Troubleshooting data deduplication - Amazon FSx for Windows File Server

Troubleshooting data deduplication

There are a number of potential causes for data deduplication issues, as described in the following section.

Data deduplication not working

The values for SavedSpace and OptimizedFilesSavingsRate are unexpectedly 0 for a file system on which you have configured data deduplication.

This can occur during the storage optimization process when you increase the file system's storage capacity. When you increase a file system's storage capacity, Amazon FSx cancels existing data deduplication jobs during the storage optimization process, which migrates data from the old disks to the new, larger disks. Amazon FSx resumes data deduplication on the file system once the storage optimization job completes. For more information about increasing storage capacity and storage optimization, see Managing storage capacity.

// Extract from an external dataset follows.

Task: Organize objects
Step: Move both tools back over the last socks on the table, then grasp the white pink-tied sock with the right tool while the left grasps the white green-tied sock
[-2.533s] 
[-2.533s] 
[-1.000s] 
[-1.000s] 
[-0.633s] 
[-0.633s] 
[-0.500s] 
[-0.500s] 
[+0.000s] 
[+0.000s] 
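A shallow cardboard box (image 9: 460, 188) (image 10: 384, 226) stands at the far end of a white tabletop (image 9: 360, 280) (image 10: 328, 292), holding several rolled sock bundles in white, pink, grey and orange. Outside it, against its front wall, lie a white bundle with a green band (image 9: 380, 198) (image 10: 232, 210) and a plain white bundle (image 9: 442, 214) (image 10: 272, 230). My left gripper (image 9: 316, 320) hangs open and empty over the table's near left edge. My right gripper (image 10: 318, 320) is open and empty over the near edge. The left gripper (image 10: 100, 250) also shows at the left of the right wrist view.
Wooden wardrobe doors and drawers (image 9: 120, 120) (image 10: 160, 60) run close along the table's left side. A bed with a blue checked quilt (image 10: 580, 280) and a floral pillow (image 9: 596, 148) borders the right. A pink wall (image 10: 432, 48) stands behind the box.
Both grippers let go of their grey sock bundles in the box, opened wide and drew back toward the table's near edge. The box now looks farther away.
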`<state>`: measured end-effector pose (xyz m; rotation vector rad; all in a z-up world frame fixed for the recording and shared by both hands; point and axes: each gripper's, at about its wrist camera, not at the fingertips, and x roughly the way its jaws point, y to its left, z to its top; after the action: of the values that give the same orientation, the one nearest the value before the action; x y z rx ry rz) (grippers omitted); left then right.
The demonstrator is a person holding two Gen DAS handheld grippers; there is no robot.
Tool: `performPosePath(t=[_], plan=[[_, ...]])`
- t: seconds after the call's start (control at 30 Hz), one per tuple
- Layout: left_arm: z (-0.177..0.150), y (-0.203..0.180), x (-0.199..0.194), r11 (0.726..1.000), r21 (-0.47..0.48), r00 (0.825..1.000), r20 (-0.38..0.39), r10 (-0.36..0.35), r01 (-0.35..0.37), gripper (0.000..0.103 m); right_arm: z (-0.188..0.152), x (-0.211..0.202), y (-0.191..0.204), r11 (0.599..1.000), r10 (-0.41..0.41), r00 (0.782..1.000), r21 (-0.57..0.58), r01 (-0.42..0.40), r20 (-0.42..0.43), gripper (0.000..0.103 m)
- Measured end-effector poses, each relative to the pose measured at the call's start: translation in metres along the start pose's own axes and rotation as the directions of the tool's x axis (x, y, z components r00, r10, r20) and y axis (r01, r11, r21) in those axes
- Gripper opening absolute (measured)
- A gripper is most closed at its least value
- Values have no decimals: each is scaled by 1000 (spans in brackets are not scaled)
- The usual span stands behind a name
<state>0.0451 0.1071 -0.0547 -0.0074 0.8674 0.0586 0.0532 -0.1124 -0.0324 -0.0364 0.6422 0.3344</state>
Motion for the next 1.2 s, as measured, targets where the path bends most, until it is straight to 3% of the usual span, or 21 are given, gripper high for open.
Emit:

Space is not freed up on file system after deleting files

The expected behavior of data deduplication is that if the data that was deleted was something that dedup had saved space on, then the space is not actually freed up on your file system until the garabage collection job runs.

A practice you may find helpful is to set the schedule to run the garbage collection job right after you delete a large number of files. After the garbage collection job finishes, you can set the garbage collection schedule back to its original settings. This ensures you can quickly see the space from your deletions immediately.

Use the following procedure to set the garbage collection job to run in 5 minutes.

  1. To verify that data deduplication is enabled, use the Get-FSxDedupStatus command. For more information on the command and its expected output, see Viewing the amount of saved space.

  2. Use the following to set the schedule to run the garbage collection job 5 minutes from now.

    $date=get-date $DayOfWeek = $date.DayOfWeek $Hour = $date.Hour $Minute = $date.Minute + 5 $Time = "${Hour}:${Minute}" Invoke-Command -ComputerName ${RPS_ENDPOINT} -ConfigurationName FSxRemoteAdmin -ScriptBlock { Set-FSxDedupSchedule -Name "WeeklyGarbageCollection" -Days $Using:DayOfWeek -Start $Using:Time -DurationHours 9 }
  3. After the garbage collection job has run and the space has been freed up, set the schedule back to its original settings.